Pak PM Imran Khan pats India’s foreign policies despite being under siege

With the declaration of a no-confidence motion in the National Assembly on March 25, Pakistan’s Prime Minister Imran Khan launched a verbal attack on the Pakistan Army and the Opposition, as his three-and-a-half-year-old government faced its largest crisis. Mr. Khan claimed that the Opposition had chastised him for turning down an American proposal for a military facility to fight the Taliban, but that he would forgive dissidents who had recently quit his party.

Imran Khan says Foreign policy must be for the welfare

“The foreign policy of my country should be based on the welfare of our people.” Today, I applaud our neighbor India on its long-standing foreign policy independence. They have an alliance with the US under the Quad [but] buy crude oil from Russia,” Mr. Khan remarked at a rally in Khyber Pakhtunkhwa’s Malakand.

“That are these individuals who wear hats and travel the country?” I was asked if Pakistan will provide the US with a military facility. I have maintained for the past 25 years that I have never bowed down before anyone and will never bend down to anyone,” Mr. Khan added, recalling that Pakistan lost 80,000 people when it joined the war on terror in Afghanistan under General Pervez Musharraf’s rule. “We are with you in times of peace, but not in times of war,” he remarked, implying that he was talking to the United States. 

Visit Moscow

On February 24, Mr. Khan became the first Pakistani leader to visit Moscow in almost two decades, and he had requested a meeting with his Indian counterpart Narendra Modi to alleviate bilateral tensions. He has recently made a comparison between India’s current political climate and Germany’s Nazi era.

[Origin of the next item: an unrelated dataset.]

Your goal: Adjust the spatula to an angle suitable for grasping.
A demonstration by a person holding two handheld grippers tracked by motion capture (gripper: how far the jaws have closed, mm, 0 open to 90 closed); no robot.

“The country as a whole has come to its senses.” It is no longer possible to deceive them. Those of my coworkers who have committed a blunder. They have my forgiveness. Mr. Khan, who referred to the Opposition and the military establishment as “stooges,” continued, “You may come back.” The Prime Minister stated that he fought for Pakistan’s independence.

“It’s better for me to take public money to save my government than for my government to crumble,” Mr. Khan remarked.

Mr. Khan’s meeting with President Vladimir Putin came just hours after Putin ordered Russian troops into Ukraine to conduct a “special military operation.” Mr. Khan’s political issues began almost immediately when his journey to Moscow was condemned by his domestic opponents, who blamed him for the country’s bad economic state. The political temperature escalated on March 8 when the Opposition leaders, who are backed by the Pakistan Peoples Party, tabled a no-confidence resolution. On March 17, some members of Mr. Khan’s party, the Pakistan Tehreek-e-Insaf, deserted him, accusing him of mismanaging the economy. If the current trend continues, he will need 172 votes to pass the motion, and there is a potential he will fall short of the majority.

Mr. Imran Khan’s move toward Moscow was preceded by a trip to Beijing, where he joined many other world leaders in celebrating the Winter Olympics. These exchanges took place against the backdrop of American warnings about a possible Russian invasion of Ukraine. Prime Minister Imran Khan’s political woes were exacerbated by Army Chief General Bajwa’s apparent neutrality, who reportedly pushed him to resign in the face of rising domestic dissent.

The no-confidence motion against Mr. Imran Khan’s government was announced seven months after the United States withdrew from Afghanistan, which was seen as a diminishing of the US presence in the Af-Pak theatre. The development was supposed to boost his stature in the area, but the Pakistani leader has been unable to break new ground in his relations with the United States, and his relationship with the Biden administration has remained tense. Former Prime Minister Nawaz Sharif, his main opponent, has urged Pakistan to take a balanced approach to security and foreign policy concerns.

Shehbaz Sharif, Mr. Sharif’s brother and the current Leader of the Opposition in the National Assembly, is expected to rise to prominence in Pakistani politics in the coming days.